Accused bomb-maker used drone to drop explosives on ex-girlfriend, prosecutor says
The Washington Township man suspected in a series of late-night explosions in the Slate Belt used a drone to drop explosives on his ex-girlfriend’s property, a federal prosecutor said Monday in court.
Jason Muzzicato was hit earlier this month with additional charges related to the discovery of firearms and improvised explosive devices at his home in Washington Township and his Bangor business. One count for flying a drone not registered with the Federal Aviation Administration was among the new charges.
At Muzzicato’s arraignment Monday in federal court in Allentown, Assistant U.S. Attorney John Gallagher said the alleged use of a drone to drop explosive devices on his exgirlfriend’s home warrants Muzzicato’s continued confinement. U.S. Magistrate Judge Henry S. Perkin granted the government’s request , defense attorney John Waldron said.
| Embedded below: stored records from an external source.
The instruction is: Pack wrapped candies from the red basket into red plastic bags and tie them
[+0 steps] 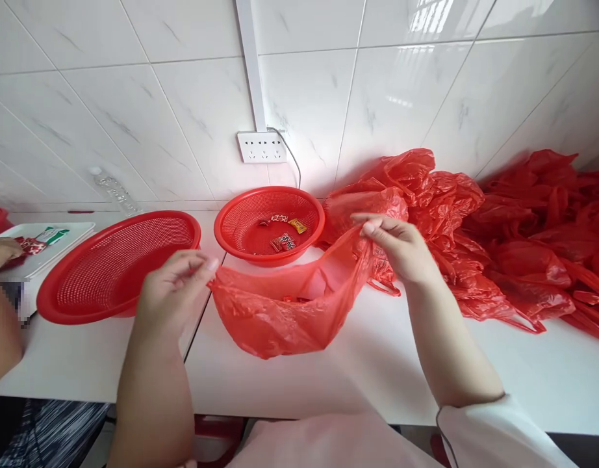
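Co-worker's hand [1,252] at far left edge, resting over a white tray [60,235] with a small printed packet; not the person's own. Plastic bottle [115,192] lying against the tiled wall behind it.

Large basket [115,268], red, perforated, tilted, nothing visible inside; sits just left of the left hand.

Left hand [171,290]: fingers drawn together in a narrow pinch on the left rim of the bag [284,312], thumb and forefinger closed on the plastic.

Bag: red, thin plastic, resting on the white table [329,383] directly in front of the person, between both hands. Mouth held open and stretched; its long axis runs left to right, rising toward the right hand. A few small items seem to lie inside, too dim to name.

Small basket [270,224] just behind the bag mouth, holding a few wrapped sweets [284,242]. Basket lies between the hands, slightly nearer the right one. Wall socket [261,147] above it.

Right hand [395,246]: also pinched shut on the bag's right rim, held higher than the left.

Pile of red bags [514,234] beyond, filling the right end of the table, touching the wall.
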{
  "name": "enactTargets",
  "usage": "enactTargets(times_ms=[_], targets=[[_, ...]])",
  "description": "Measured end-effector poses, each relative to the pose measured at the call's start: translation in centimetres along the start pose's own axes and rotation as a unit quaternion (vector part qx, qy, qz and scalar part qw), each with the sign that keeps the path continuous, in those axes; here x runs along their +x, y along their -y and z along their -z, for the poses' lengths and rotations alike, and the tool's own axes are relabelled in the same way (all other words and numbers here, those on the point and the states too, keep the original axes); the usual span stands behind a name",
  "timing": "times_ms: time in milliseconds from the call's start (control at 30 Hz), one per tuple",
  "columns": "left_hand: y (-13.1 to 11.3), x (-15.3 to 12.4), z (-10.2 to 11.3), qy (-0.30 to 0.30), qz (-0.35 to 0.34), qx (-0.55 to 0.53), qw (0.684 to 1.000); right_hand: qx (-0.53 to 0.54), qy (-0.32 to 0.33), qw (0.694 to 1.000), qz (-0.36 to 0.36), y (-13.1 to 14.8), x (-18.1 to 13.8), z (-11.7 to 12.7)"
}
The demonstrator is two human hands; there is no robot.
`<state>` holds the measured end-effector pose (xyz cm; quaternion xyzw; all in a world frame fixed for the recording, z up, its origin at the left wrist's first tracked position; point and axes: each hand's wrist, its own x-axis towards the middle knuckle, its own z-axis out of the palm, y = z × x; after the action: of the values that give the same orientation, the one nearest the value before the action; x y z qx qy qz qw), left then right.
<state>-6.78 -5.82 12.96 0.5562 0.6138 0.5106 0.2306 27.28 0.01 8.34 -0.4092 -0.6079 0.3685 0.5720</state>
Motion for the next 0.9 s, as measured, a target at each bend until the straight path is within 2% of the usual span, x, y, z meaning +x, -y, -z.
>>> enactTargets(times_ms=[33,100,167,267,333,367,467,533,600,700,800,900], targets=[[-1.3,0.6,-0.4,-0.029,-0.026,-0.030,0.999,0.014,-0.061,0.997,0.047,1.0,0.4,-0.5],[-3.2,1.7,-1.5,-0.040,-0.078,-0.096,0.992,0.028,-0.151,0.980,0.123,2.7,0.8,-1.7],[-4.1,2.7,-3.2,-0.005,-0.106,-0.175,0.979,0.014,-0.181,0.970,0.161,3.9,0.8,-3.0],[-3.9,3.8,-5.7,0.106,-0.091,-0.245,0.960,-0.011,-0.145,0.974,0.175,4.5,0.6,-4.7],[-3.5,3.8,-6.9,0.163,-0.069,-0.227,0.958,-0.005,-0.120,0.978,0.169,4.3,0.5,-5.5],[-3.3,3.6,-7.2,0.167,-0.070,-0.202,0.963,0.002,-0.113,0.980,0.162,4.0,0.4,-5.7],[-2.9,2.7,-6.5,0.128,-0.117,-0.094,0.980,0.010,-0.117,0.984,0.136,3.0,0.5,-5.6],[-2.5,2.4,-5.6,0.141,-0.134,-0.008,0.981,-0.002,-0.126,0.984,0.125,2.4,0.8,-5.1],[-1.8,2.6,-5.1,0.180,-0.114,0.079,0.974,-0.015,-0.123,0.985,0.120,1.9,1.1,-4.5],[-0.6,3.4,-6.3,0.213,-0.062,0.155,0.963,-0.026,-0.096,0.988,0.117,1.5,1.5,-3.9],[-0.3,4.0,-8.4,0.246,-0.012,0.117,0.962,-0.020,-0.069,0.991,0.112,1.1,1.8,-4.1],[-0.6,4.4,-9.6,0.247,-0.007,-0.056,0.967,0.012,-0.100,0.986,0.130,0.8,2.0,-4.4]])
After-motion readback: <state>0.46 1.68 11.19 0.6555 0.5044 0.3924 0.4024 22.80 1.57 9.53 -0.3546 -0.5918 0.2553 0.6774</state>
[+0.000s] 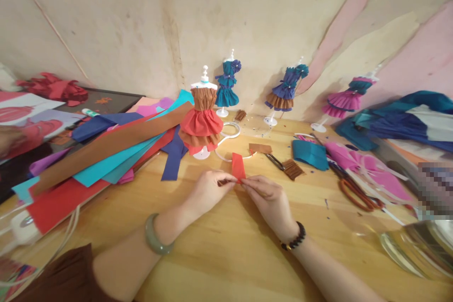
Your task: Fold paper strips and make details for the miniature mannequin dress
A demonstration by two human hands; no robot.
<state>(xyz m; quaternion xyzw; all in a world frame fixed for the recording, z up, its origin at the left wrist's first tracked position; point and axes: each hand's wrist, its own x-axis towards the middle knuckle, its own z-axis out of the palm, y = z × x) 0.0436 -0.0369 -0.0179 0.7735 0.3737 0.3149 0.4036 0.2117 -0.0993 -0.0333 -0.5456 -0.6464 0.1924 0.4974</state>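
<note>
A short red paper strip (238,166) is pinched at its near end between the fingertips of both hands, low over the wooden table. My left hand (210,194) is closed on the strip's left side, with a green bangle on the wrist. My right hand (268,198) grips its right side, a dark beaded bracelet below it. Just beyond stands a small white mannequin in a brown and red ruffled dress (201,120). A brown paper piece (260,148), black tweezers (275,161) and a pleated brown piece (293,169) lie beyond my right hand.
Three more dressed mannequins, one a blue-teal dress (226,85), stand along the wall. Long coloured paper strips (106,146) pile up at left. Orange-handled scissors (359,196), pink paper (370,170) and a glass jar (417,247) are at right. Another person's hand (10,141) shows at far left.
</note>
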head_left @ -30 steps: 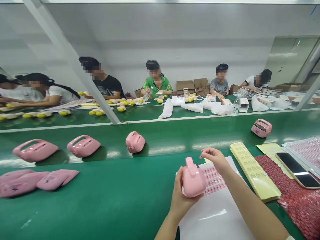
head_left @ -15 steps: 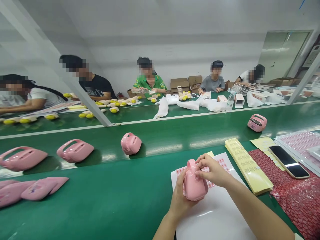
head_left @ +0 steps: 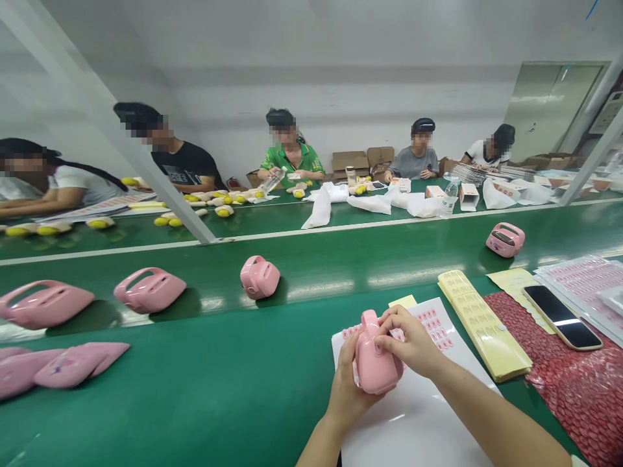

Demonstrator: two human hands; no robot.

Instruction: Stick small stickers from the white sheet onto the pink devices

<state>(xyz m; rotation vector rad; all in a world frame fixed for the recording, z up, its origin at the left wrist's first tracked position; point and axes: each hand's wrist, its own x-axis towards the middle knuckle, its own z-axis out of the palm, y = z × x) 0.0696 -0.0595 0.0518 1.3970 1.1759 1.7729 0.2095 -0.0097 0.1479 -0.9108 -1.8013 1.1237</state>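
Both hands on 1 pink casing (head_left: pixel 376 363) over the sticker sheet (head_left: pixel 428 415).
My left hand (head_left: pixel 346 384) cups the glossy, rounded shell from below, its handle loop up; my right hand (head_left: pixel 415 342) closes over the top, fingertips pressing, above the green worktop (head_left: pixel 219 389).

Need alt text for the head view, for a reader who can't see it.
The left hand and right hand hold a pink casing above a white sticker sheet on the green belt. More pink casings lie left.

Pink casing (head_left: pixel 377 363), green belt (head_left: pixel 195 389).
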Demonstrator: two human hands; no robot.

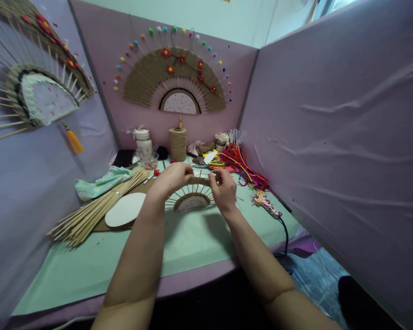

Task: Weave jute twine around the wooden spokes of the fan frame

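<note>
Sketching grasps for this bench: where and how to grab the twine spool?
Mid-body of the twine spool, probably from the near side, wrapping its flanks. It stands upright and roughly cylindrical, and the pink panel blocks the rear. The yellow tassel appears just above its top, so straight down looks less inviting.

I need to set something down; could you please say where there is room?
Bare cloth lies between the stick bundle and the near edge, and between the small fan and that edge. The back, around the twine spool and coloured strands, is crowded.
</note>
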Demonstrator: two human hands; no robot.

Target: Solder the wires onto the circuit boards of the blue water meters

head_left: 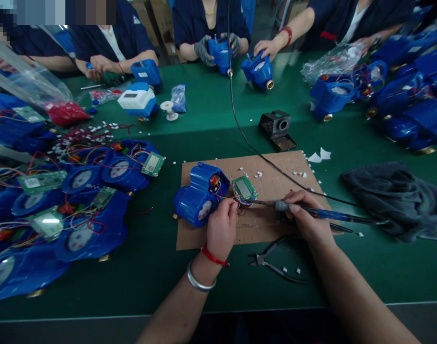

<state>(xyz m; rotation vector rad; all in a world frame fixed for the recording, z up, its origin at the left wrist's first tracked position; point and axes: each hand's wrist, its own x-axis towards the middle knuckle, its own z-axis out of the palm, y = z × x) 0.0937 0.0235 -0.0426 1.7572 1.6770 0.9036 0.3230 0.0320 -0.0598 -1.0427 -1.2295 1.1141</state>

Waldron said his client denied using the drone to drop explosives.
“We don’t have any conclusive evidence and when my client was interviewed by the FBI he denied that,” Waldron said.
Waldron said the mobile devices used to control Muzzicato’s drone were taken by the FBI for analysis, including determining when and where the drone was flown.
A Nov. 4 trial is scheduled, although Waldron said it’s possible that the case could be resolved before then.
Muzzicato, 44, also is charged with possession of 10 firearms while subject to a protection from abuse order, possession of the guns while he was using methamphetamines and possession of illegal improvised explosive devices.
FBI agents and local police searched Muzzicato’s home on Flicksville Road in Washington Township and business June 7 looking for “destructive devices,” according to court records. Prosecutors say the devices connect Muzzicato to a series of explosions that had unnerved residents since late March. Most of the explosions happened in the southern part of the township and did not cause injuries or damage. Several unexploded devices were also recovered.
Prosecutors said at Muzzicato’s first court appearance in June that he was under the influence of meth when he was arrested and that made him a threat to the community.
“It’s hard to conjure up a more deadly or dangerous combination than firearms, explosives and methamphetamine,” Gallagher said.
Muzzicato, who owns Bangor Motor Works, has been in jail since June.
Court records show that Muzzicato was involved in a dispute with an ex-girlfriend, with each granted a protection from abuse petition against the other in 2017. The woman told a Northampton County judge that Muzzicato did something to shatter her car window as she passed him on the road last December, an accusation that didn’t stick for lack of evidence.
Court records also said residents in the area complained that someone had been vandalizing vehicles and causing road hazards by dropping nails and fluids on Bangor-area streets. An examination of Muzzicato’s vehicle showed it had been modified with dashboard switches to operate devices that could release nails, ball bearings and fluids, including paint thinner, that could damage vehicles, court records said.
A federal prosecutor said Jason Muzzicato of Washington Twp. used a drone to drop explosive devices on ex-girlfriend’s property.